> Exercise
Search the data for "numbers". Each line containing it is to be copied.

> Data section

——————

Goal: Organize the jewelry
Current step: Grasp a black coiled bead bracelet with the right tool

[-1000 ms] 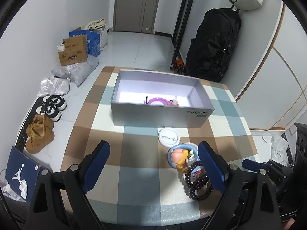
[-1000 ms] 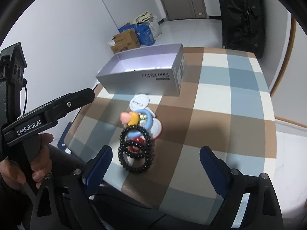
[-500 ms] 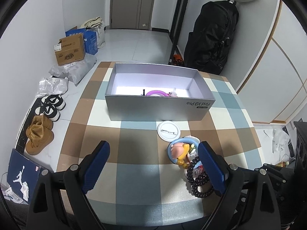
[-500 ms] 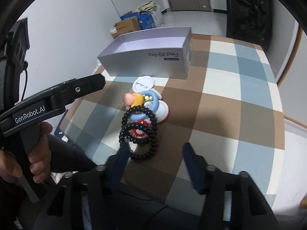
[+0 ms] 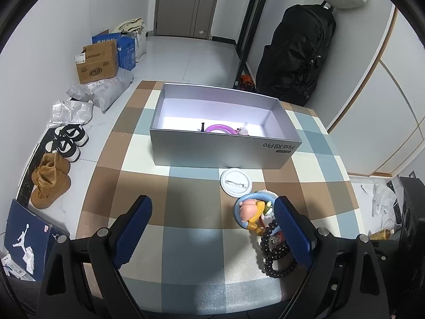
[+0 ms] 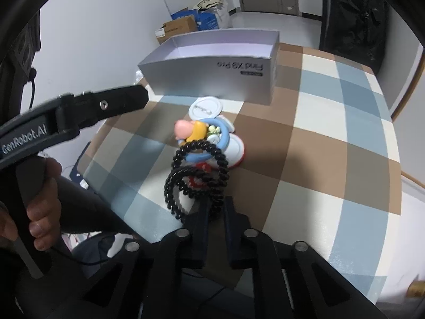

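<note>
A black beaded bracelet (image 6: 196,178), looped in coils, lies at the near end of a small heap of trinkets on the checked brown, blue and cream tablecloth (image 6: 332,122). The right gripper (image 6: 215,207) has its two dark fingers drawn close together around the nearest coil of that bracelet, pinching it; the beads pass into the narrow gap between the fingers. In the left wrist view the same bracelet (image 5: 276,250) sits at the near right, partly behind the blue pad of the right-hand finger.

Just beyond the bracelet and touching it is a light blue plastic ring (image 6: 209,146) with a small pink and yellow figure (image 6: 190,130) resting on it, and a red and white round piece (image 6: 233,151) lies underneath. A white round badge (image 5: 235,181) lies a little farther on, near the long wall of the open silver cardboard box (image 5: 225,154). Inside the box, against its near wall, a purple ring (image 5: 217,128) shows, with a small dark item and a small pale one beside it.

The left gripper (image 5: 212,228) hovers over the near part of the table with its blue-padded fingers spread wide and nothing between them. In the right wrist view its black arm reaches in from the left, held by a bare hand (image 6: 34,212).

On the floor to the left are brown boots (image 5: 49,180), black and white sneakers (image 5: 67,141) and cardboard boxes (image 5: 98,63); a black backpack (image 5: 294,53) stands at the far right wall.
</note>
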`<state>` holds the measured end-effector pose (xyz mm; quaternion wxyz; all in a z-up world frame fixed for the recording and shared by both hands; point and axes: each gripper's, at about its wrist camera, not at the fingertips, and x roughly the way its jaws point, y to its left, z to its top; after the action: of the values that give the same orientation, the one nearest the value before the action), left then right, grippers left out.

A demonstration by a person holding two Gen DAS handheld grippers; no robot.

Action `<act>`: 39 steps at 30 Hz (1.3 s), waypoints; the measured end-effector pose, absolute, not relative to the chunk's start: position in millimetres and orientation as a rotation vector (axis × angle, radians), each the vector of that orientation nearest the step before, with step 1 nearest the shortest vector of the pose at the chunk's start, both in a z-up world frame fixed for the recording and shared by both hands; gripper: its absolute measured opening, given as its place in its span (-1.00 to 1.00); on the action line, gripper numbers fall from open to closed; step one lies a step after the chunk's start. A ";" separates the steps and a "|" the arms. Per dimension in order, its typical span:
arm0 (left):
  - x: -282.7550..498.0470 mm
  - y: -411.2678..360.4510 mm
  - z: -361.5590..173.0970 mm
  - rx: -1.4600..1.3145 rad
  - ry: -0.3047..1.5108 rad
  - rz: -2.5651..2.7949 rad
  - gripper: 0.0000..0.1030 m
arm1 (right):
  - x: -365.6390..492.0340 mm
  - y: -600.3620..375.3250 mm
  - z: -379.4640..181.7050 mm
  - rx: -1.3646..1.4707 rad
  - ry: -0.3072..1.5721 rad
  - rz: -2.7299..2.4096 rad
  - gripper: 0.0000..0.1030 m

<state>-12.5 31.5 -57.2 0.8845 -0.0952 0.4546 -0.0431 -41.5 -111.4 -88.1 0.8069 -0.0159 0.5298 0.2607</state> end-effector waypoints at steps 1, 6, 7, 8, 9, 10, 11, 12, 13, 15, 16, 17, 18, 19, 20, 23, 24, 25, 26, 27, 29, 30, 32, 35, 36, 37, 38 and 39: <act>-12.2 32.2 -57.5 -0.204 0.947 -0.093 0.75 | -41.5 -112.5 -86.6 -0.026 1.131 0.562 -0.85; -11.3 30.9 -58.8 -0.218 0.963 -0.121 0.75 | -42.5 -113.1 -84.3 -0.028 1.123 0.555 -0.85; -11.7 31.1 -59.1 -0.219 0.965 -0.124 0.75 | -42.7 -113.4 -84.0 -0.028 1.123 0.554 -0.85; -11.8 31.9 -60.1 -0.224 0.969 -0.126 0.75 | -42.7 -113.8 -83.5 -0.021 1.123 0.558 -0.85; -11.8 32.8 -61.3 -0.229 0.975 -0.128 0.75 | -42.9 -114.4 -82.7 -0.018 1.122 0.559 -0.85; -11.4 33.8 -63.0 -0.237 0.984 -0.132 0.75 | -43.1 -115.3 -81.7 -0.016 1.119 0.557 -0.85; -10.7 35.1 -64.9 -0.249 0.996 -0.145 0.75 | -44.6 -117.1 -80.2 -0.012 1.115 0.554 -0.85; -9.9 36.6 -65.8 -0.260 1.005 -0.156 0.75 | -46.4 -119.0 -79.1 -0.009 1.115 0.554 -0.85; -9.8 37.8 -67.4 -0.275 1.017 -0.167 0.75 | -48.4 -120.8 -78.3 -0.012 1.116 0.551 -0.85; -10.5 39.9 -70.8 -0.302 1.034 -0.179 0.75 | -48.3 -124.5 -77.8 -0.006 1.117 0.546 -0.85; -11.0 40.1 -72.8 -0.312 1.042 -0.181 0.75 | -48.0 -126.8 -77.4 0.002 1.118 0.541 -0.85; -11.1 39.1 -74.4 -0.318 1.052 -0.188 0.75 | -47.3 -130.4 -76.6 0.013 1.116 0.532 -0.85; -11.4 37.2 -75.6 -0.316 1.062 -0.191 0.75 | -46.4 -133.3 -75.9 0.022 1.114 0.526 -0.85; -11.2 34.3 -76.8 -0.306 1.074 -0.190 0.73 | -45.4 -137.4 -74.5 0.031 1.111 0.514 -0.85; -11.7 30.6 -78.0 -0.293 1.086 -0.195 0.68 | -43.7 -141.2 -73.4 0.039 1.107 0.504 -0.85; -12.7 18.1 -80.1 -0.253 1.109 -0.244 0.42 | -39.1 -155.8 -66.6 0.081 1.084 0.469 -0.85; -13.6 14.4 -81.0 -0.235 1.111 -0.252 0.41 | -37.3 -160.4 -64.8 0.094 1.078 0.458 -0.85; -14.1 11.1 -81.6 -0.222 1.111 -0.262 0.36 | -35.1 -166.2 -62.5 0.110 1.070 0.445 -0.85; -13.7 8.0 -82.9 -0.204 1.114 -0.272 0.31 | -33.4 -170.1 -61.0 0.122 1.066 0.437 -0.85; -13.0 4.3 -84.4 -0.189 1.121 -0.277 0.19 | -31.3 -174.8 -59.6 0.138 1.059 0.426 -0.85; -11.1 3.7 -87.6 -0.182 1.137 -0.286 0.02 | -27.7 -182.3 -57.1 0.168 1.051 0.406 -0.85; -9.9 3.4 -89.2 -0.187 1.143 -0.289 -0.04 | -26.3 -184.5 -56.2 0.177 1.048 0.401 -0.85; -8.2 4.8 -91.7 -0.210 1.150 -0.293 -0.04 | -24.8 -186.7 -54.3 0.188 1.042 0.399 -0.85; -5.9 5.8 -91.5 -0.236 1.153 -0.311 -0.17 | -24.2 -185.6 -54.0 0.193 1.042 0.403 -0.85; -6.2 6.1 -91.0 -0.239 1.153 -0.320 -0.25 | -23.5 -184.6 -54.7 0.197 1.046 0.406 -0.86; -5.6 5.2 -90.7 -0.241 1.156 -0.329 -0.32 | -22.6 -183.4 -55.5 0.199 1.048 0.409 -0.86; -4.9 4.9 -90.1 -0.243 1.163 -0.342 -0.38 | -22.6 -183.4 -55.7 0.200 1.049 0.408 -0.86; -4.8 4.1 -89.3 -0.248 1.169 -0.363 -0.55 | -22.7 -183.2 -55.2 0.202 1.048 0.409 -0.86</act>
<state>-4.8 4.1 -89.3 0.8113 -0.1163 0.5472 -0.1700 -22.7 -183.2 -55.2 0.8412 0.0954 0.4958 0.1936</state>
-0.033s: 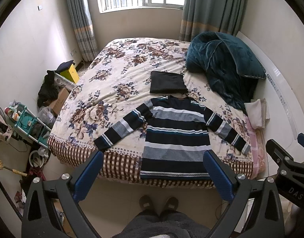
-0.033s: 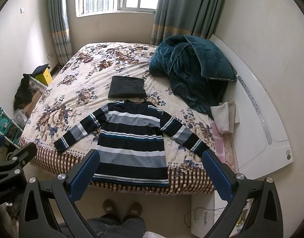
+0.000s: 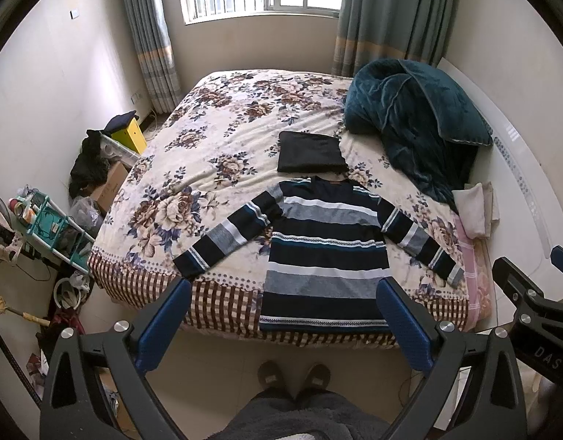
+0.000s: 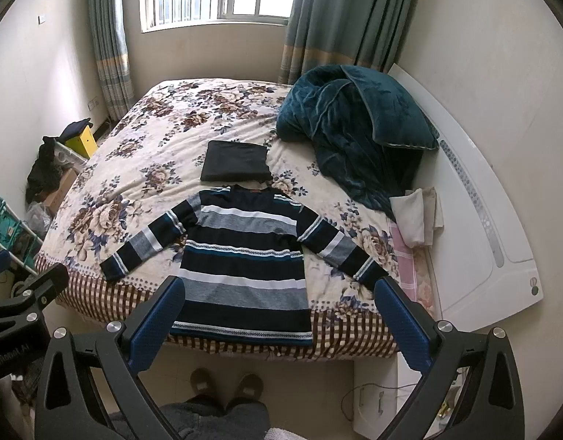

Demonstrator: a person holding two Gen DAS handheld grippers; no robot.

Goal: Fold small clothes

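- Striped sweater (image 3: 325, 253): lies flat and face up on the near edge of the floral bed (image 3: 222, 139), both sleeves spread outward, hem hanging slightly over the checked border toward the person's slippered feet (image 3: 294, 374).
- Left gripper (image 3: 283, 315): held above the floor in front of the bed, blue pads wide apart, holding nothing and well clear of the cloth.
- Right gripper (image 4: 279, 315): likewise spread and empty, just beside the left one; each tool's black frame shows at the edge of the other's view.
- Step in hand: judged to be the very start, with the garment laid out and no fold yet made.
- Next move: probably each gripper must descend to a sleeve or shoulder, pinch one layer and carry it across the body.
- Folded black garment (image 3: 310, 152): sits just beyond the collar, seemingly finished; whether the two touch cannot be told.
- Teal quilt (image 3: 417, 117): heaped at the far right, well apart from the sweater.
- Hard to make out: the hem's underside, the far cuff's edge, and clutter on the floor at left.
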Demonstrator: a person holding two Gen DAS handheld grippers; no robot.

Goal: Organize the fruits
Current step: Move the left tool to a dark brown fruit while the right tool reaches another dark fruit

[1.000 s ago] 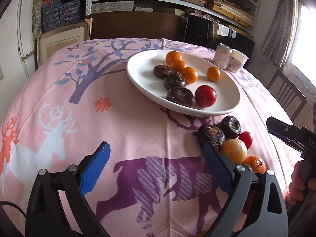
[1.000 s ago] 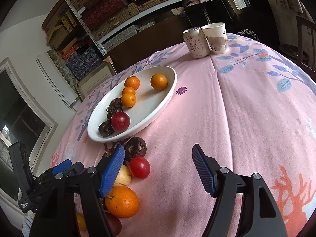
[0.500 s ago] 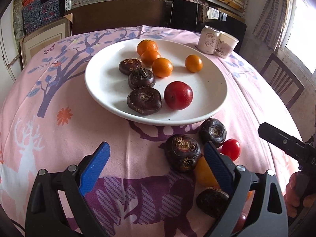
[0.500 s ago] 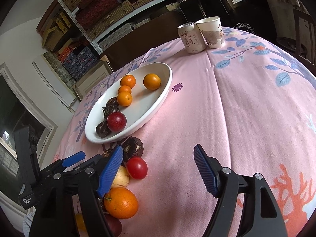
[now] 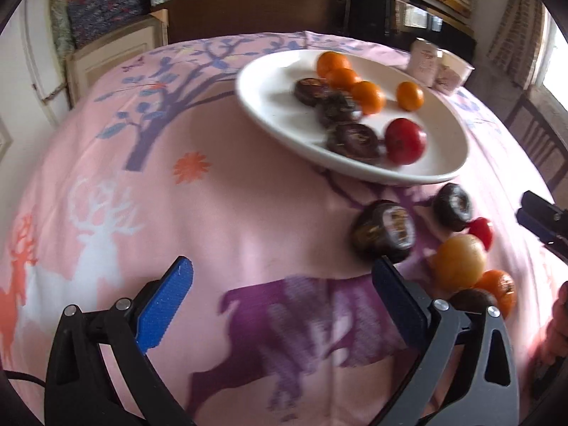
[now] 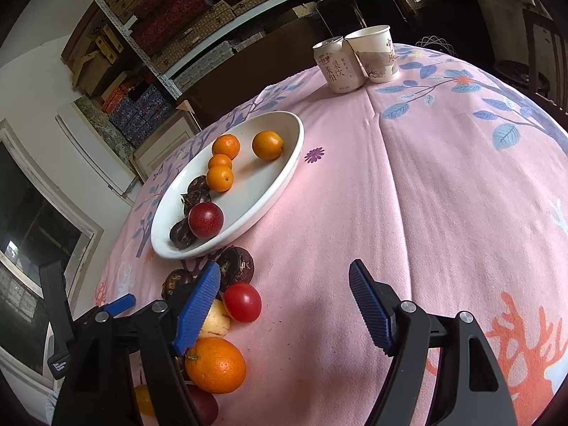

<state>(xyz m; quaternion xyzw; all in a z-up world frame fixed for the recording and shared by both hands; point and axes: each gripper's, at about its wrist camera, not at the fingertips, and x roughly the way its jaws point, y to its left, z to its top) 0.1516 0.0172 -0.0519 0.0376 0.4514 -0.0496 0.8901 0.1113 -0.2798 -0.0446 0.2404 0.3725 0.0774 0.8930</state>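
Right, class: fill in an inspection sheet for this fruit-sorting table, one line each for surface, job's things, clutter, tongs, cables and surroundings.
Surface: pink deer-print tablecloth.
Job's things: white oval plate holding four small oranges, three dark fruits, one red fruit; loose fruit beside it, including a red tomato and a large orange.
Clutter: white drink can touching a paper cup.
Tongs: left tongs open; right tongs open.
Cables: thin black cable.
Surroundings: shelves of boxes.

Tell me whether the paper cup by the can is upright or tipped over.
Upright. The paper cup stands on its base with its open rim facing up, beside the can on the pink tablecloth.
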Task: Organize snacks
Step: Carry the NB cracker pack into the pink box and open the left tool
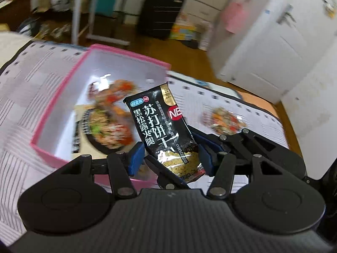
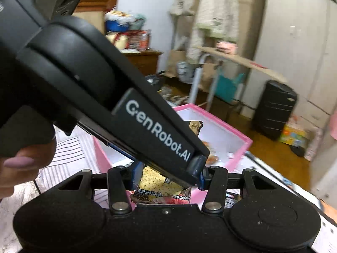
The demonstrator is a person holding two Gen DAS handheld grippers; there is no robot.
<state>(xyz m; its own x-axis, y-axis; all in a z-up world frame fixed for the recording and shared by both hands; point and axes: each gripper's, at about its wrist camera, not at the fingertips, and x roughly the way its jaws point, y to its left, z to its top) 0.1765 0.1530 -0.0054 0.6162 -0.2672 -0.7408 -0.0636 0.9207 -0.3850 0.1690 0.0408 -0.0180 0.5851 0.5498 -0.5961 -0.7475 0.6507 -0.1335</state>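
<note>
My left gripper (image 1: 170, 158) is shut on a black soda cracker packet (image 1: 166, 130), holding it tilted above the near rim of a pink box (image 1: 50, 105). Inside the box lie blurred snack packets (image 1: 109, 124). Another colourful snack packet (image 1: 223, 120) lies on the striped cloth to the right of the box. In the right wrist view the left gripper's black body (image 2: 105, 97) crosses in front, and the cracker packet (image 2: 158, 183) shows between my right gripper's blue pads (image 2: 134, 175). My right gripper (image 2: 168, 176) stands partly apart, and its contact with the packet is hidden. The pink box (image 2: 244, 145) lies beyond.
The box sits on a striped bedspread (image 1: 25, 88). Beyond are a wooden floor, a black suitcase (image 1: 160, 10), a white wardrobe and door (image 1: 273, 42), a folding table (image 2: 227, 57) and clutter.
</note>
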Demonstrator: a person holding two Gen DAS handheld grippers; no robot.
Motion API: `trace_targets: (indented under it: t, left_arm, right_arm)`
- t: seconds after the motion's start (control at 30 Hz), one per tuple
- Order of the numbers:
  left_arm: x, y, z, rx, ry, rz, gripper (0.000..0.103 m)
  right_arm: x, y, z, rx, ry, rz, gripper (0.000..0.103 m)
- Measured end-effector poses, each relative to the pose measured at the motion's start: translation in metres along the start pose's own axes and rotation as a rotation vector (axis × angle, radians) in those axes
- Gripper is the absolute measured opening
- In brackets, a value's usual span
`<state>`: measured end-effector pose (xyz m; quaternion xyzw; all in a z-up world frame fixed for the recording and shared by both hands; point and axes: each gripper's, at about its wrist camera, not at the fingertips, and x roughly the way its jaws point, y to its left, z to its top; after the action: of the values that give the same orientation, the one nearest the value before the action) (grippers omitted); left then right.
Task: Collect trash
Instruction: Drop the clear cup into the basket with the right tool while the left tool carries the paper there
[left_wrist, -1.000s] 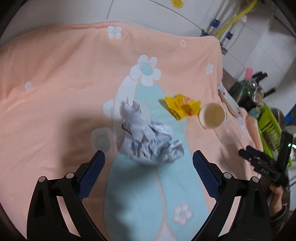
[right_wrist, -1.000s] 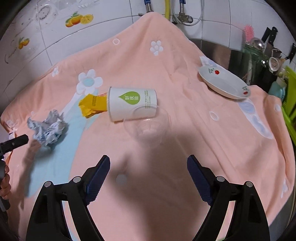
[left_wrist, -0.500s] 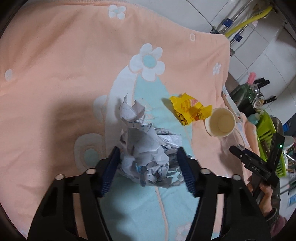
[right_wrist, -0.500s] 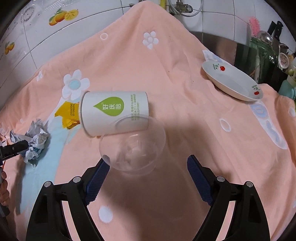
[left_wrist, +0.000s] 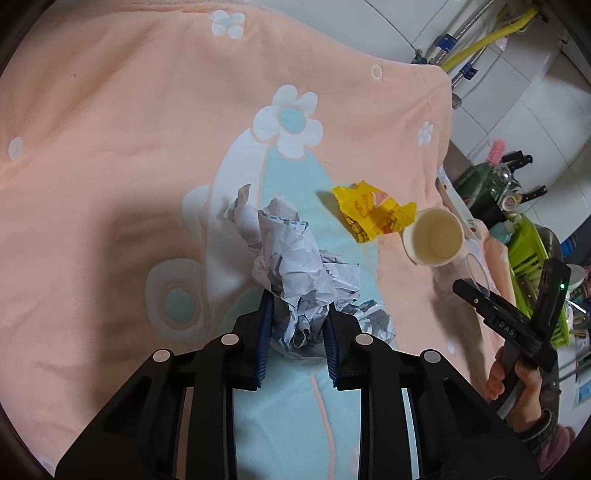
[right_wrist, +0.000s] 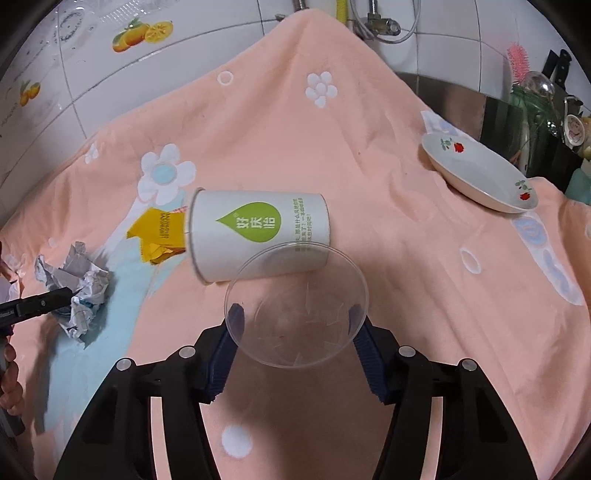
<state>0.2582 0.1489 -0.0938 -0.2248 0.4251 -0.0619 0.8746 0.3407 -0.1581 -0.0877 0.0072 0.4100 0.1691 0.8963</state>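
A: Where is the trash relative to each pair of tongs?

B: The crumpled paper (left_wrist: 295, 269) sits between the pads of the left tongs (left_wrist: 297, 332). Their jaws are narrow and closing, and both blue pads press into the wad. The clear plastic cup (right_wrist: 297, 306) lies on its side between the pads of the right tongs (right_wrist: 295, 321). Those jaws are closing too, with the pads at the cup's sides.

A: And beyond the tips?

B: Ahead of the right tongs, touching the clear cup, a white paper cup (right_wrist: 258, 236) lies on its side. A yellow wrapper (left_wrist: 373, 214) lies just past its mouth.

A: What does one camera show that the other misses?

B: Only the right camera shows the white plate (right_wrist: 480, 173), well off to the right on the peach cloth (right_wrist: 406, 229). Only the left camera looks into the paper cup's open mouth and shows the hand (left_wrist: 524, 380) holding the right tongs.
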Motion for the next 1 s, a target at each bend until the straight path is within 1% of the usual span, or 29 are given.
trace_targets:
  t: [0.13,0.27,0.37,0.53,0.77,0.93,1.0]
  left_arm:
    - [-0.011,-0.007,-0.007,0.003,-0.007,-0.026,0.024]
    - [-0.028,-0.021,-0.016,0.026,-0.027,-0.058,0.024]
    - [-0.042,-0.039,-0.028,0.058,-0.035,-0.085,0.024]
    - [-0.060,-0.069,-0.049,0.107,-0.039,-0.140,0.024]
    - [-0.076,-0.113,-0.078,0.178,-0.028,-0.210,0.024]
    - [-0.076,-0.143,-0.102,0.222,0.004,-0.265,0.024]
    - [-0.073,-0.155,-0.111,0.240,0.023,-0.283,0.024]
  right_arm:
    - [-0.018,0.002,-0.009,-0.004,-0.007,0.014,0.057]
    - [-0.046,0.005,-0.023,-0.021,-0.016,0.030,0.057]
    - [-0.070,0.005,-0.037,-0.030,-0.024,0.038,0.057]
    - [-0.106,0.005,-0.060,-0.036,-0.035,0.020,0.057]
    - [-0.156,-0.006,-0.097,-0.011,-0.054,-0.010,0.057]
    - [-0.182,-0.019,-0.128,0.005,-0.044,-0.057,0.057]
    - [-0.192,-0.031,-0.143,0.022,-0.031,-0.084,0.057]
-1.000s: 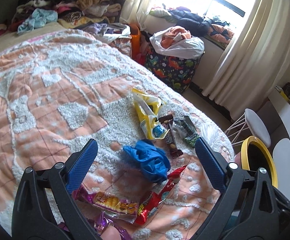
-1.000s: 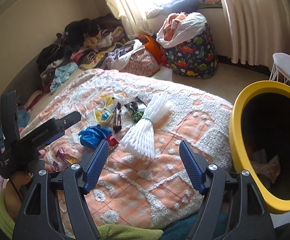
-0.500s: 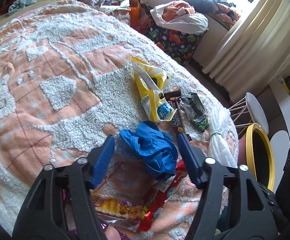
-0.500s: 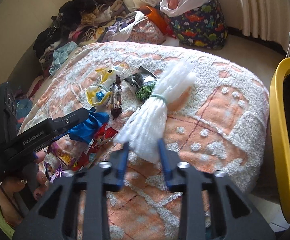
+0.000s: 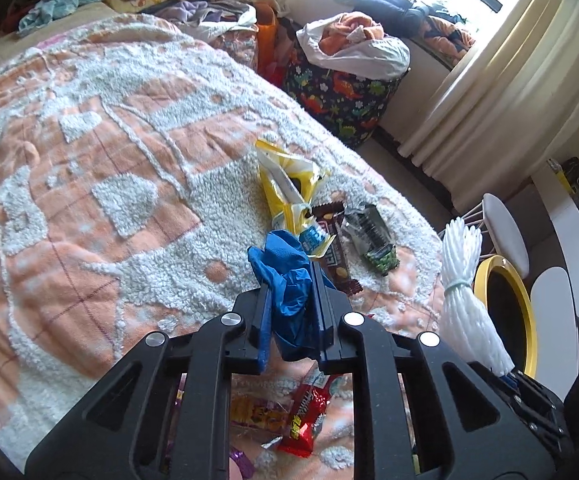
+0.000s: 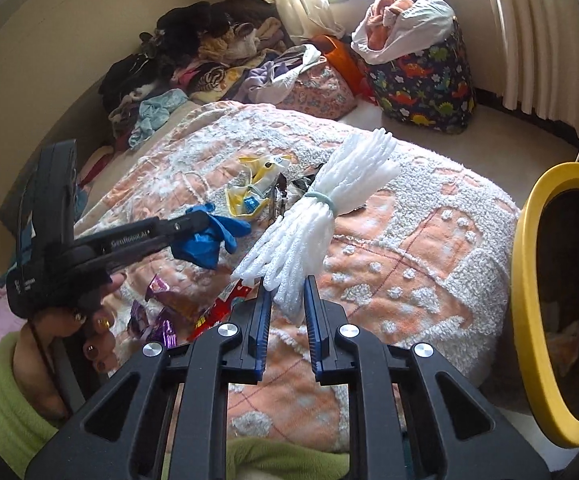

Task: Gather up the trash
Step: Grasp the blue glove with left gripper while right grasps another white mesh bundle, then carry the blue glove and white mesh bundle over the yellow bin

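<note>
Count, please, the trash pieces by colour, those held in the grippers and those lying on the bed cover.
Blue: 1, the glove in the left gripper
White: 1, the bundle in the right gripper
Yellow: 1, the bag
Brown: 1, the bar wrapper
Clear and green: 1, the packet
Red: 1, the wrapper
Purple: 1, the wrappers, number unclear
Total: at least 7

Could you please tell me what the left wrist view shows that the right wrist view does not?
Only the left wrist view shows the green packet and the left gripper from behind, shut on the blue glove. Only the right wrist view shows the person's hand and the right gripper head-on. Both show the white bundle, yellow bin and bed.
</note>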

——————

> Answer for this exercise
Action `<act>`: 39 steps at 30 Hz (1.3 s), waypoints; the measured end-effector pose, absolute, not relative to the chunk's start: position in millimetres and orientation as a rotation vector (axis × angle, radians), each the vector of that orientation nearest the step before, with step 1 nearest the shortest vector of the pose at the chunk's start, both in a z-up world frame fixed for the recording and shared by both hands; gripper: its absolute measured opening, given as its place in its span (-1.00 to 1.00); on the action line, gripper numbers fall from open to closed; step one lies a step after the chunk's start. A ";" separates the steps and a "|" the arms. Per dimension in order, its typical span:
- Order of the numbers:

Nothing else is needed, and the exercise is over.